Getting to grips with DSPs
As customers become ever more technology centric, so marketing technology evolves to take this into account and adapt to serve new channels. Most marketers will have heard about programmatic advertising (if you haven’t, read this post I wrote a while ago), but it is a highly complex subject that can be difficult to grasp. One term you will repeatedly come across in any background reading on the matter is ‘DSP’ – or Demand-Side Platform.
Essentially, a DSP is a piece of the technology puzzle that fits into the larger real-time bidding ecosystem. It enables buyers of digital advertising to manage multiple ad exchanges and data exchange accounts through a single interface.
That’s the basic definition – what follows is a slightly more detailed explanation of how they function. I’ll try to keep it as straightforward and simple as possible, but it should allow you to more fully understand the technology and what it offers.
How do DSPs actually work?
DSPs allow advertisers to purchase impressions across a range of publisher sites. These impressions can be highly-targeted based on information such as the browser’s location and previous online behaviour. In fact, the potential accuracy of messaging is wholly reliant on the quality and accuracy of the data used.
Publishers make their ad impressions available through marketplaces called ad exchanges (and SSPs – Supply Side Platforms), and DSPs automatically decide which of those impressions it makes the most sense for an advertiser to buy based on algorithms which increasingly rely on demographic and behavioural audience data – the better quality the data the more accurate the DSP can be.
When a visitor lands on a site the DSP does some number crunching and communicates with a Supply Side Platform and/or an ad exchange to establish the value of an incoming impression then places a bid accordingly.
It matches the most relevant ad up with that visitor depending on their potential to purchase particular items based on what it knows about them and how much the advertiser is willing to invest to reach them. What it results in is a relevant ad being placed in front of a person who is more likely to be interested in the products offered. What this does mean is that there’s little-to-no need to negotiate prices with buyers, because impressions are simply auctioned off to the highest bidder. That process takes place in real time – the time it takes a webpage to load.
Most brands operate whitelists of websites they want to appear on. This allows advertisers to have some umbrella rules in place to cater for potential compliance rules or brand guidelines.
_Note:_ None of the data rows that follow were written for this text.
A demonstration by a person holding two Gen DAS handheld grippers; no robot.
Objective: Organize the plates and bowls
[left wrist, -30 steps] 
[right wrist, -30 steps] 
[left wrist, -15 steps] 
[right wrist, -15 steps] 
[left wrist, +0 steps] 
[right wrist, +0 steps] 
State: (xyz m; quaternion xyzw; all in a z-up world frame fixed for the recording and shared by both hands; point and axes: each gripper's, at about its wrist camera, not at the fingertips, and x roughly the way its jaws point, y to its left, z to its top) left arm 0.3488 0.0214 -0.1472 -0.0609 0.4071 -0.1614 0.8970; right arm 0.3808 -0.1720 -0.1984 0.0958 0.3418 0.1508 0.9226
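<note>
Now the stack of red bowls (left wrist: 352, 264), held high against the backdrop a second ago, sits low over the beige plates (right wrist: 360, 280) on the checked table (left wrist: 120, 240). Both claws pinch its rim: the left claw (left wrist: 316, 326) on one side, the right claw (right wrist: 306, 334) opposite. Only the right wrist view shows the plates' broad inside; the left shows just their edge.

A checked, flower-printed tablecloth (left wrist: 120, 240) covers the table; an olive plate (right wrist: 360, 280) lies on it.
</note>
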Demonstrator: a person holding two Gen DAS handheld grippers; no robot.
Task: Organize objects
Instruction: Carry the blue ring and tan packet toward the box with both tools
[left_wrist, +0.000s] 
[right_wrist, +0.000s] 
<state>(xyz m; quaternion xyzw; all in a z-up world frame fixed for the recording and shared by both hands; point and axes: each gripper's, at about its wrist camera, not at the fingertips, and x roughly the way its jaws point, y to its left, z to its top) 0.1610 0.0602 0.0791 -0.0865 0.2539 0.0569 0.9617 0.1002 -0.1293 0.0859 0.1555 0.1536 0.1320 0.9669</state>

Blurring the lines between ad network and DSPs
DSPs and SSPs are now inheriting the space previously occupied by ad networks. And while it could be tempting to say they’re forcing ad networks out in fact the lines are simply blurring. While there are quite a few ad networks that haven’t adapted, and are consequently losing market share, there are a fair number that are offering DSP services – or services similar to those provided by a DSP. Likewise, many companies that started out as DSPs are beginning to look a lot like ad networks as they buy up inventory, repackage it, and resell it to advertisers.
What is under serious threat is the practice of humans buying ads (also known as direct or pre-guaranteed media buying) ad buying. Publishers are making more of their inventory available through exchanges and increasingly most advertisers would rather purchase ads using DSPs because it’s more cost efficient to do so. Essentially they’re finding they get more bang for their buck. Despite this, some form human input will always be required to help optimise campaigns and formulate strategy. It’s simply the transactional level that won’t require human input.
Making the most of DSPs
Increasingly, marketers are becoming aware of the power that data and technology offers them, bringing new opportunities to reach customers on a highly personalised level. DSPs, programmatic and real time bidding all lie at the intersection of data and technology. The technology and the intent are there, but without the right data marketers cannot run an effective campaign.
If you run campaigns based on bad or incomplete data it doesn’t matter how sophisticated the distribution method – or how effective the DSP is. The same issue needs to be considered by website owners and publishers themselves – ads on their sites are never going to be as effective as they can be if the data the advertisers are using isn’t up to scratch. As the use of DSPs within advertising continues to grow, the brands that are able to make the most of this trend will be those with the best grasp on their data.